I'm trying to pipe my paired end, transcription factor ChIP-seq fastq files (about 25-30GB each) from bowtie2 straight through samtools such that I can get to the point of running MAC2 without creating a bunch of huge intermediate SAM files. I'm only slightly experienced with command line interface so it's been a lot of trial and error so far. Just discovered pipes yesterday. Given how long it can take to run just one set of paired end reads through, I don't want to waste a bunch of time waiting to see if my piped commands work correctly, I'd be very grateful if someone could comment on my command and let me know if it's A) correct syntax B) efficient and most importantly C) correct with respect to typical transcription factor chip-seq workflow.
bowtie2 --mm -p12 -x /mnt/Storage-2/Indexes/mm10BT2index -1 /mnt/Storage-2/raw-data/ChIP-Seq/S4_R1_001.fastq -2 /mnt/Storage-2/raw-data/ChIP-Seq/S4_R2_001.fastq 2> S4-bowtie.report | samtools view -b -u -q 30 - | samtools sort -@ 4 -m 8G - ; samtools index *.bam
Starting with bowtie, I am under the impression that -mm helps speed things up? -p12 because I have 16 threads available. I have the stderr of bowtie going to a file (necessary?) and then the stdout should be piped in to samtools view.
For samtools view I have -b for BAM, -u for uncompressed because why waste time compressing the output, -q 30 to ignore weaker maps.
For sorting, I'm under the impression that Sorting is necessary prior to MACS2? I allocated 4 more threads to sorting along with 8GB of memory per thread, the sorted BAM should then be piped into the samtools index command. Do I need -o in sort to actually save a bam file to then sort? Or will piping as is, work?
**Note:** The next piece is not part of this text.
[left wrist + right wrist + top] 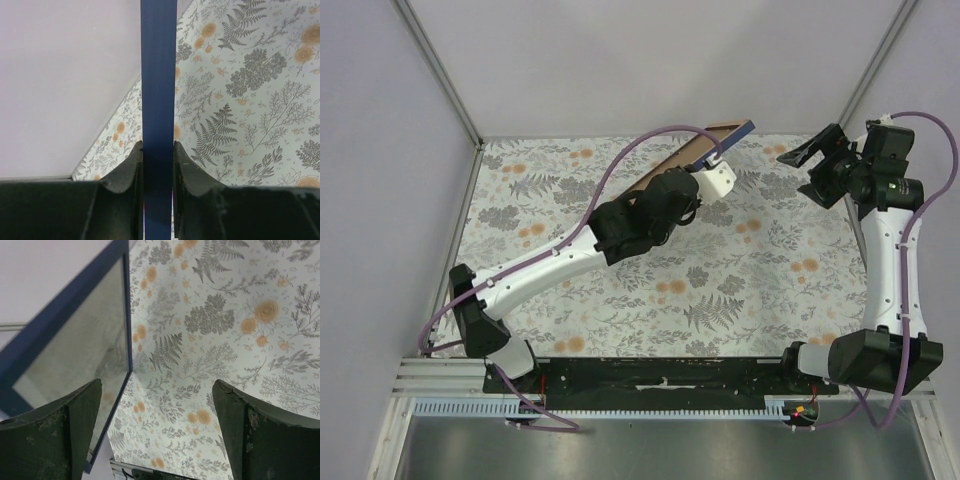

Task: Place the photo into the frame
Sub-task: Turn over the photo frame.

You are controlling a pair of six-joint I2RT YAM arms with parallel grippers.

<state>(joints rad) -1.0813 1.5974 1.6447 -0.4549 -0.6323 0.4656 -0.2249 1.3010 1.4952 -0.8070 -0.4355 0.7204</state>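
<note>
The frame [692,152] stands on its long edge at the back of the table, tilted, with its light brown face up toward the camera and a dark blue rim. My left gripper [712,163] is shut on that rim; in the left wrist view the blue rim [159,75] runs straight up between the two fingers [127,170], which press on both sides. My right gripper [810,152] hangs open to the right of the frame, apart from it. In the right wrist view the frame [75,305] shows a greyish glossy panel [80,355] inside the rim; I cannot tell whether that is the photo.
A floral cloth [720,270] covers the table. Pale walls close in the back and both sides [390,150]. A metal rail with the arm bases [660,375] runs along the near edge. Purple cables loop above both arms.
</note>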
So far it's been running 2+ hours and it's only generated eight ~1GB tmp.0000.bam files, which from searching biostars, I believe is normal?
Is there anything I could do to speed it up as far as my command as I have it written? Is there some option i've used that's redundant? or am I lacking a particular input or output option? Or is my attempt at piping doomed to fail as it is written?
(I'm not terribly restricted on hardware, I'm running in Ubuntu 18.04, my cpu is 8C/16T @ 4GHz, I have 64GB of memory, 2TB of solid state storage).
tl;dr I'd be very grateful if someone could comment on my command and let me know if it's A) correct syntax B) efficient and most importantly C) correct with respect to typical transcription factor chip-seq workflow.